Menos erros = menos perdas financeiras e menor desperdício


Esta solução inovadora visa reduzir os erros em fábricas que não só se traduzem em perdas financeiras e paragens de produção, como aumentam o desperdício e podem levar à recolha posterior de produtos com defeito - ou até pôr a saúde de pessoas em risco. Questões fulcrais nas áreas de manufacturing da aeronáutica ou do setor automóvel, precisamente aquelas em que a KIT-AR já está mais presente, em função do background profissional de vários dos seus fundadores.

"No manufacturing, a nível mundial, o revenue é à volta de 35 triliões de dólares. Os estudos mostram que o custo da má qualidade representa 5% a 40% desse valor", avança Manuel Fradinho Oliveira.




"Cada minuto de paragem numa linha de fábrica pode representar perdas na ordem dos 10 mil dólares", Manuel Fradinho Oliveira, CEO da KIT-AR





Grande vencedora do Programa Acelerador 5G da NOS


Otimizar o rendimento dos operários, reduzindo custos operacionais, desperdícios, consumo de energia e, acima de tudo, riscos de erros, assim como melhorar a produção em termos de tempo e qualidade – e mesmo em termos de segurança e saúde –, é o grande foco da KIT-AR.

A empresa, já com a tecnologia implementada no mercado e clientes em Portugal, Inglaterra, Alemanha e Noruega, foi a grande vencedora do Programa Acelerador 5G, promovido pela NOS e pela Amazon Web Services, em parceria com a Startup Lisboa. A KIT-AR destacou-se entre os 13 finalistas da iniciativa, um orgulho que Manuel Fradinho Oliveira não esconde, mas prefere acima de tudo destacar a possibilidade de fazer testes 5G ao produto da KIT-AR. De acordo com o fundador da KIT-AR, o programa de inovação colaborativa permitiu "começar a fazer as modificações e a melhoria da tecnologia de base no produto, para ser 5G ready".

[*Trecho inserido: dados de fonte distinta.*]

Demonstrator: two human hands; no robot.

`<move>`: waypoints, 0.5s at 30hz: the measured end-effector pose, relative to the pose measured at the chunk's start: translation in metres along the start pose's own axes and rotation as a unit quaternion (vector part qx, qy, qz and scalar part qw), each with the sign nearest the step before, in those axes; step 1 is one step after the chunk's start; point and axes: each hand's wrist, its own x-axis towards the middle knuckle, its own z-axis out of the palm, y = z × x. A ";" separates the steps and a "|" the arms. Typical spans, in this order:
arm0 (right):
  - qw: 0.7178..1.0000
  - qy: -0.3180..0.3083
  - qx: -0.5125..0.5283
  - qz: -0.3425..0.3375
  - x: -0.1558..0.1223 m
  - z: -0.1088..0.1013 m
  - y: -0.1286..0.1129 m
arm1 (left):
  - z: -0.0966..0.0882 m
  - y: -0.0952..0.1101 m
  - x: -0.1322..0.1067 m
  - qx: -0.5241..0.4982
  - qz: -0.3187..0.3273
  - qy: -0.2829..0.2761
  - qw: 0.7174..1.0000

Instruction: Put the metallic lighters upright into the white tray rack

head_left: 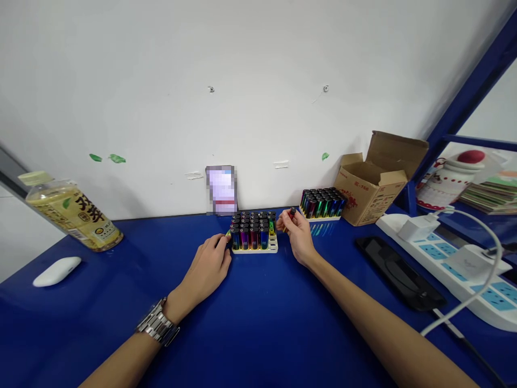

"O 5G esteve sempre [pensado] no início da empresa, mas era só daqui a um ano, um ano e meio, porque a tecnologia ainda não está madura, daí o nosso interesse no Acelerador 5G, da NOS", explica o CEO.




5G traz novas oportunidades e melhorias incríveis


Com implementação europeia, a KIT-AR mantém uma relação de proximidade com os clientes, sobretudo na fase de implementação da tecnologia. "Nós queremos que os nossos clientes sejam autónomos, queremos focar no desenvolvimento da tecnologia e do produto", explica Manuel Fradinho Oliveira, concretizando: "Não vamos ensinar aos nossos clientes como devem fazer os seus produtos, eles é que sabem. Temos é de dar as ferramentas necessárias para conseguirem usar a tecnologia."

"Com o 5G nós vamos conseguir expandir ainda mais e abrir ainda mais oportunidades de negócio", acredita o fundador da KIT-AR. Manuel Fradinho Oliveira destaca o aumento das capacidades computacionais do device em 5G, que pode suportar mais instruções para o operário, e a própria autonomia da bateria, devido a todo o processamento de dados que neste momento ainda é feito no próprio equipamento.

"O facto de ter 5G permite capturar imagem e vídeo, e depois passar para o edge, em que pode haver algoritmos mais sofisticados". Em Portugal, a empresa está já a colaborar com a NOS numa parceria "em que a NOS vem com a tecnologia 5G, a parte das comunicações, e a KIT-AR vem para o mercado com uma aplicação que faz uso do 5G", conclui.